Magnola inquiète les agriculteurs

 


Des empoisonneurs malgré eux ?



Avec l’appui de nombreux militants dont Michel Chartrand, Daniel Green de la Société pour vaincre la pollution et de l’Opération salami, plus de 200 citoyens et citoyennes ont répondu le 5 novembre dernier à l’appel de la Coalition pour un Magnola propre à une rencontre d’information et à manifester dans la ville d’Asbestos.

On y a dressé un portrait fort inquiétant des performances environnementales de Magnola, tout en dénonçant le laxisme des gouvernements face à leur devoir de protéger la santé de la population. Rappellons que Magnola, qui produira 63 000 tonnes de magnésium annuellement (on prévoit le double d’ici 2010), est appelé à devenir le plus important producteur d’organochlorés au Canada, des substances hautement toxiques.

Paradoxalement, le gouvernement canadien s’apprête à signer un traité international avec 126 autres pays visant l’élimination des organochlorés d’ici 2001. Quant au gouvernement du Québec, il a imposé le projet par décret, faisant fi des recommandations du rapport d’enquête du Bureau d’audience publique en environnement (BAPE) déposé en 1998. Le BAPE demandait des modifications majeures au projet pour justifier son acceptabilité.
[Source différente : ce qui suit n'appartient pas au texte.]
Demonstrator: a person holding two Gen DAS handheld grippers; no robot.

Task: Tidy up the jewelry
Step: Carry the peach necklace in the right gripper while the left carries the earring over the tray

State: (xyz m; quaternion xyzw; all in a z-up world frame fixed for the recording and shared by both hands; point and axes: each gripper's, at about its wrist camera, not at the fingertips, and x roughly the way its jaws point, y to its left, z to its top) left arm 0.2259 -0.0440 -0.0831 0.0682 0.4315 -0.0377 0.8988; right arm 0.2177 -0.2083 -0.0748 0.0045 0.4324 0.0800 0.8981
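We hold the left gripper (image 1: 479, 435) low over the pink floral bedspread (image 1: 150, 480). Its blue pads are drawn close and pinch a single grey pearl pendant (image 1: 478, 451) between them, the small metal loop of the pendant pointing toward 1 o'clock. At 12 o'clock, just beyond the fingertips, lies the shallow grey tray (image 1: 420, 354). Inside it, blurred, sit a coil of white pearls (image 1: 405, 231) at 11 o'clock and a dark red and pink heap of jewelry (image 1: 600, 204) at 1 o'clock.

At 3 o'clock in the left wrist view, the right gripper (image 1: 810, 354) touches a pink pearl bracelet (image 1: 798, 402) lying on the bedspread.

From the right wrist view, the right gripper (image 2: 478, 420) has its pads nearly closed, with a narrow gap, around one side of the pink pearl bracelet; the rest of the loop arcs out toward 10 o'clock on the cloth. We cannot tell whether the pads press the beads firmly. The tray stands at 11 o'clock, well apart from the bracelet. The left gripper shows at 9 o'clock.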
Michel Chartrand s’en prend à Noranda

« Les agriculteurs sont inquiets », affirme Lisette Anfousse, membre de la Coalition pour un Magnola propre. « Notre région est le principal bassin laitier du Canada, avec des fermes diversifiées. Les agriculteurs deviendront-ils des empoisonneurs à petit feu ? Les gens se mettront-ils à craindre nos produits ? » Depuis le début de la période de rodage en juin dernier, l’usine a déjà à son actif deux incidents qui auraient pu avoir des conséquences environnementales sérieuses, s’ils étaient survenus en période de production normale.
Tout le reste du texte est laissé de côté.